**Task to carry out:**
Exactly as written, output each of the lines below, with no images.

**Data section:**
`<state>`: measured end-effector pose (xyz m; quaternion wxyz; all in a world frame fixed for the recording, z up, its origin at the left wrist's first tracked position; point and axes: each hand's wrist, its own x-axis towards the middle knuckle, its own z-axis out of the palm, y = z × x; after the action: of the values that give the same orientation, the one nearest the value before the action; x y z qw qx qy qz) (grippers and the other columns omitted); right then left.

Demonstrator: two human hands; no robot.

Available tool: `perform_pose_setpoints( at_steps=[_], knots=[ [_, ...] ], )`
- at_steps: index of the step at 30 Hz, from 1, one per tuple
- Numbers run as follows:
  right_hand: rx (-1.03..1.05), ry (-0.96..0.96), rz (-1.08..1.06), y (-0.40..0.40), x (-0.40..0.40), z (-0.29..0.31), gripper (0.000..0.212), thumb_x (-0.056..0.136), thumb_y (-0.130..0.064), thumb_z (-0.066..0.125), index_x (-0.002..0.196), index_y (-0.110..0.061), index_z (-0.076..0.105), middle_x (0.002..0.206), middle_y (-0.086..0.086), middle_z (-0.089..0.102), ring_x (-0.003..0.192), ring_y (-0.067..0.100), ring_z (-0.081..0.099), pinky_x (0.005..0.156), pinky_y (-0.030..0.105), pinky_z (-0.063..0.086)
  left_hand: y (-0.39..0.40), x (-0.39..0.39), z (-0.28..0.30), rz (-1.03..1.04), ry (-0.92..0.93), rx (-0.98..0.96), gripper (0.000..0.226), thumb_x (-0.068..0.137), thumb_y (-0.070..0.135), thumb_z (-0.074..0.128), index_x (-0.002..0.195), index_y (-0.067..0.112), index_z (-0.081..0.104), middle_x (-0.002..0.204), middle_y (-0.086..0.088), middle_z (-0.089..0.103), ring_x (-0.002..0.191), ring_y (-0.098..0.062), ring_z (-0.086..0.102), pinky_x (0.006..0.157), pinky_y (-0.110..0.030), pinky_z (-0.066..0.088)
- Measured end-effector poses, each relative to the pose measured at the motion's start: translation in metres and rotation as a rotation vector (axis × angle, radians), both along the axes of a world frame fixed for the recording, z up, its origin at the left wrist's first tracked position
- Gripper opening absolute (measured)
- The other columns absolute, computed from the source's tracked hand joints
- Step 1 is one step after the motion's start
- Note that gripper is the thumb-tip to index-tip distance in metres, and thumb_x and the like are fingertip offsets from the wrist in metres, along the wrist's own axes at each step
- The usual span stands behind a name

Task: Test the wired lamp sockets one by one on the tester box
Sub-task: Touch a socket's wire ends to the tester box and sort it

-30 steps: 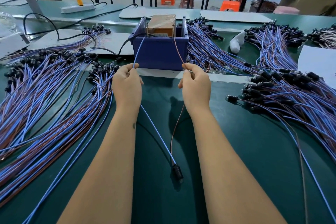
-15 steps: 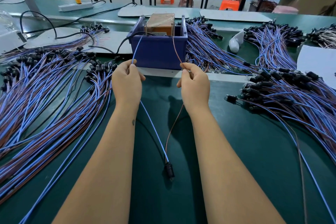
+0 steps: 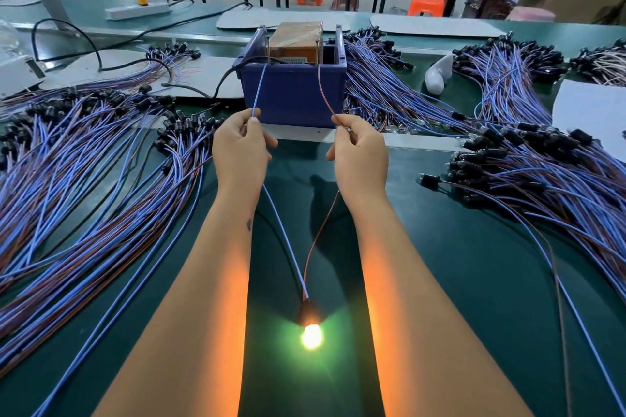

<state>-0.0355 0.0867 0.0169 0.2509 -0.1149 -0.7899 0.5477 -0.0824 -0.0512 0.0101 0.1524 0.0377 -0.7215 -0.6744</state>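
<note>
A blue tester box (image 3: 293, 96) with a brown block (image 3: 298, 39) inside stands at the middle of the green table (image 3: 457, 281). My left hand (image 3: 240, 154) pinches a blue wire (image 3: 257, 91) whose end reaches the box's left pin. My right hand (image 3: 360, 154) pinches a brown wire (image 3: 323, 90) that runs to the right pin. Both wires trail back between my forearms to a black lamp socket (image 3: 307, 311) lying on the table. Its bulb (image 3: 311, 336) glows bright yellow.
Large piles of wired sockets lie at the left (image 3: 84, 162) and the right (image 3: 542, 173), with more behind the box (image 3: 376, 78). A black cable (image 3: 189, 88) enters the box from the left. White sheets (image 3: 589, 112) lie at the right edge.
Both hands have pushed the wire ends forward and up onto the box's pins. The socket slid a little away from me, and its bulb, dark before, now shines.
</note>
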Motion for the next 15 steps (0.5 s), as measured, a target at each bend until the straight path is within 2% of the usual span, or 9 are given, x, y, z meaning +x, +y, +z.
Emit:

**Output of the task:**
`<state>`: measured end-effector pose (xyz m; quaternion wxyz; all in a world frame fixed for the recording, z up, its origin at the left wrist's first tracked position; point and axes: each hand's wrist, its own x-axis towards the middle knuckle, its own z-axis out of the palm, y = z × x; after the action: of the values that give the same orientation, the one nearest the value before the action; x y z qw qx qy qz) (grippers and the other columns omitted); right then left.

Demonstrator: two human hands; no robot.

Available tool: `perform_pose_setpoints( at_steps=[_], knots=[ [_, ...] ], )`
- at_steps: index of the step at 30 Hz, from 1, one per tuple
- Numbers run as follows:
  right_hand: rx (-1.03..1.05), ry (-0.96..0.96), rz (-1.08..1.06), y (-0.40..0.40), x (-0.40..0.40), z (-0.29..0.31), gripper (0.000..0.212), thumb_x (-0.056..0.136), thumb_y (-0.130..0.064), thumb_z (-0.066..0.125), index_x (-0.002..0.196), index_y (-0.110..0.061), index_z (-0.076..0.105), middle_x (0.002..0.206), middle_y (-0.086..0.086), middle_z (-0.089..0.102), ring_x (-0.003..0.192), ring_y (-0.067..0.100), ring_z (-0.081..0.099), pinky_x (0.005..0.156), pinky_y (-0.030..0.105), pinky_z (-0.063..0.086)
  left_hand: y (-0.39..0.40), x (-0.39..0.39), z (-0.28..0.30), rz (-1.03..1.04), ry (-0.92..0.93), rx (-0.98..0.96), gripper (0.000..0.226), thumb_x (-0.068..0.137), thumb_y (-0.070..0.135), thumb_z (-0.074..0.128), index_x (-0.002..0.195), index_y (-0.067..0.112), index_z (-0.081..0.104), middle_x (-0.002..0.204), middle_y (-0.086..0.088), middle_z (-0.089..0.103), ring_x (-0.002..0.191), ring_y (-0.098..0.062), ring_z (-0.086..0.102), pinky_x (0.006..0.157), pinky_y (-0.110..0.030), pinky_z (-0.066..0.088)
- Measured end-effector poses, each relative to the pose measured at the motion's start: translation in metres and rotation as a rotation vector (axis × angle, radians), both along the axes of a world frame fixed for the recording, z up, its origin at the left wrist's first tracked position
- Gripper opening absolute (measured)
- The other columns absolute, computed from the source's tracked hand joints
- Step 1 is one step after the motion's start
- Note that gripper is the thumb-tip to index-tip distance in metres, and thumb_x and the like are fingertip offsets from the wrist in metres, along the wrist's own axes at each step
- The usual span stands behind a name

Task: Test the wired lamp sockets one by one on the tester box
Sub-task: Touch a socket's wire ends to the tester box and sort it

-30 steps: 
-15 steps: 
+0 steps: 

<state>-0.0355 0.0867 0.0169 0.2509 -0.1149 -0.7899 0.5477 -0.0824 -0.0512 0.0101 0.1524 0.0377 -0.7215 -0.6744</state>
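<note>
A blue tester box (image 3: 293, 96) with a brown block (image 3: 298, 39) inside stands at the middle of the green table (image 3: 457, 281). My left hand (image 3: 240, 154) pinches a blue wire (image 3: 257, 91) whose end reaches the box's left pin. My right hand (image 3: 360, 154) pinches a brown wire (image 3: 323, 90) that runs to the right pin. Both wires trail back between my forearms to a black lamp socket (image 3: 307, 311) lying on the table. Its bulb (image 3: 311, 336) glows bright yellow.
Large piles of wired sockets lie at the left (image 3: 84, 162) and the right (image 3: 542, 173), with more behind the box (image 3: 376, 78). A black cable (image 3: 189, 88) enters the box from the left. White sheets (image 3: 589, 112) lie at the right edge.
Both hands have pushed the wire ends forward and up onto the box's pins. The socket slid a little away from me, and its bulb, dark before, now shines.
</note>
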Motion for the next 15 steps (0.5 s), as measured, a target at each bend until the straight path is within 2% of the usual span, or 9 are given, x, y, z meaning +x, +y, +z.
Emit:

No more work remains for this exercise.